The original version of The Memory Kinda Lingers is a double LP. The second disc is titled Not in Front of the Audience and is a live recording of the cast's stage production. Hedgehog Sandwich and the first disc of The Memory Kinda Lingers were later combined on a BBC double-length cassette and double-CD set.

"The Ayatollah Song" b/w "Gob on You" (as featured in the TV show) and "I Like Trucking" b/w "Supa Dupa" were also released as singles.

The 1980 single "Typing Pool" by 'Pam and the Paper Clips' (EMI 5015), is variously ascribed to Pamela Stephenson and NtNON. It was written by Roger and Nigel Planer, who were among the show's many writers.

===Books and miscellaneous===
Three books were released to tie in with the series: Not! The Nine O'Clock News, a collection of classic material rewritten and restructured as a parody of the short-lived magazine Now!; Not the Royal Wedding (the royal wedding in question being the marriage of Charles and Diana); and Not the General Election, a tie-in with the 1983 general election. The first was reprinted in 1995 as Not for Sale. Not the Royal Wedding was promoted by a little-known radio spin-off, Not the Nuptials, transmitted on BBC Radio 1. The same station had also previously produced a behind-the-scenes documentary on Not the Nine O'Clock News as part of their magazine series Studio B15.

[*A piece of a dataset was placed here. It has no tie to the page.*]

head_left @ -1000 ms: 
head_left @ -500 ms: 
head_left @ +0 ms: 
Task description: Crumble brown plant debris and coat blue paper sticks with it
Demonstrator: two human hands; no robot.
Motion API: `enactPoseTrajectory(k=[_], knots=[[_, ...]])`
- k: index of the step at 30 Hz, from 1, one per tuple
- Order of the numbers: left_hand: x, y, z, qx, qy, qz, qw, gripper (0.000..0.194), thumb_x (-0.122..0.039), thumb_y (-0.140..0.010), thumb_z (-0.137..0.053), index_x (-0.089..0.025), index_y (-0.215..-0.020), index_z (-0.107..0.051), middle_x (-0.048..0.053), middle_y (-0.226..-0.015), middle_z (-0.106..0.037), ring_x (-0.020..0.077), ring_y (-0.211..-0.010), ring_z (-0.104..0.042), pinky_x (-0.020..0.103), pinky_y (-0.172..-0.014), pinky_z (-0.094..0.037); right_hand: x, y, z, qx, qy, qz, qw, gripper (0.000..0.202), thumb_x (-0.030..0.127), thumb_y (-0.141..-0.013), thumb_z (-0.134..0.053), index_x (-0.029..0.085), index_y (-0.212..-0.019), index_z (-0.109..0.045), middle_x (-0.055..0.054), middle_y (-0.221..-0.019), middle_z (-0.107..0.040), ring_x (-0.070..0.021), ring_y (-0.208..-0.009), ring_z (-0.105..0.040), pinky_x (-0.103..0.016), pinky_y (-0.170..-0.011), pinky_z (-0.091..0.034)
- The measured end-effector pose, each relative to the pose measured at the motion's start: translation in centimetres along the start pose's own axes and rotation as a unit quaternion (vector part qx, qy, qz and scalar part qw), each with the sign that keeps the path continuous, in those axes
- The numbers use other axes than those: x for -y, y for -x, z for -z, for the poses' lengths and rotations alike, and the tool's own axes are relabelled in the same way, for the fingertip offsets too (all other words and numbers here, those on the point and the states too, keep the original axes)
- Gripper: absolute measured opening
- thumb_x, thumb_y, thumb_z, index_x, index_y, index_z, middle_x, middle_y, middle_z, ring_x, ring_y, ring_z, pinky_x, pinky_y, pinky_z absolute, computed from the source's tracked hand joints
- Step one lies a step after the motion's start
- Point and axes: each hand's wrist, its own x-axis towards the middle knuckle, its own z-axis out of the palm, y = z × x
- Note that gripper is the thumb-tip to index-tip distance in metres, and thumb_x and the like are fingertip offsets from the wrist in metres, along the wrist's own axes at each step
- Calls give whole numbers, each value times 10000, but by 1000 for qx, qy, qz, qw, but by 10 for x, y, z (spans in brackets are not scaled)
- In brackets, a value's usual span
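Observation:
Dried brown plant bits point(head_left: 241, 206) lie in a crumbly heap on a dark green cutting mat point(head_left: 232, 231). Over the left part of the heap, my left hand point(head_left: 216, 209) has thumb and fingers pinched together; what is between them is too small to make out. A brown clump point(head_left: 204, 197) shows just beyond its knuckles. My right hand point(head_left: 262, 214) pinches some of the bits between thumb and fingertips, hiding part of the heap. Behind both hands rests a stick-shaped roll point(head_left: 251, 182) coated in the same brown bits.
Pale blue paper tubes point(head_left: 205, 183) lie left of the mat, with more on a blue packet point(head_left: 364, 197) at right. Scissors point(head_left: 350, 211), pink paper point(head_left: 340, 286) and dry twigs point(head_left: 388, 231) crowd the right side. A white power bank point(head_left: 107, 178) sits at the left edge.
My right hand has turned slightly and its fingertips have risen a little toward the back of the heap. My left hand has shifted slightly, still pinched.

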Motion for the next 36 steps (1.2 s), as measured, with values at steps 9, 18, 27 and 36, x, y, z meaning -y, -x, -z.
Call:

Two "page-a-day" tear-off calendars, edited by John Lloyd and containing several contributions from Douglas Adams, were released in the early 1980s (Not 1982 and Not 1983). Also published around this time was a spoof Orwellian edition of The Times newspaper, Not the 1984 Times, which – although widely assumed to be – was not connected to the series.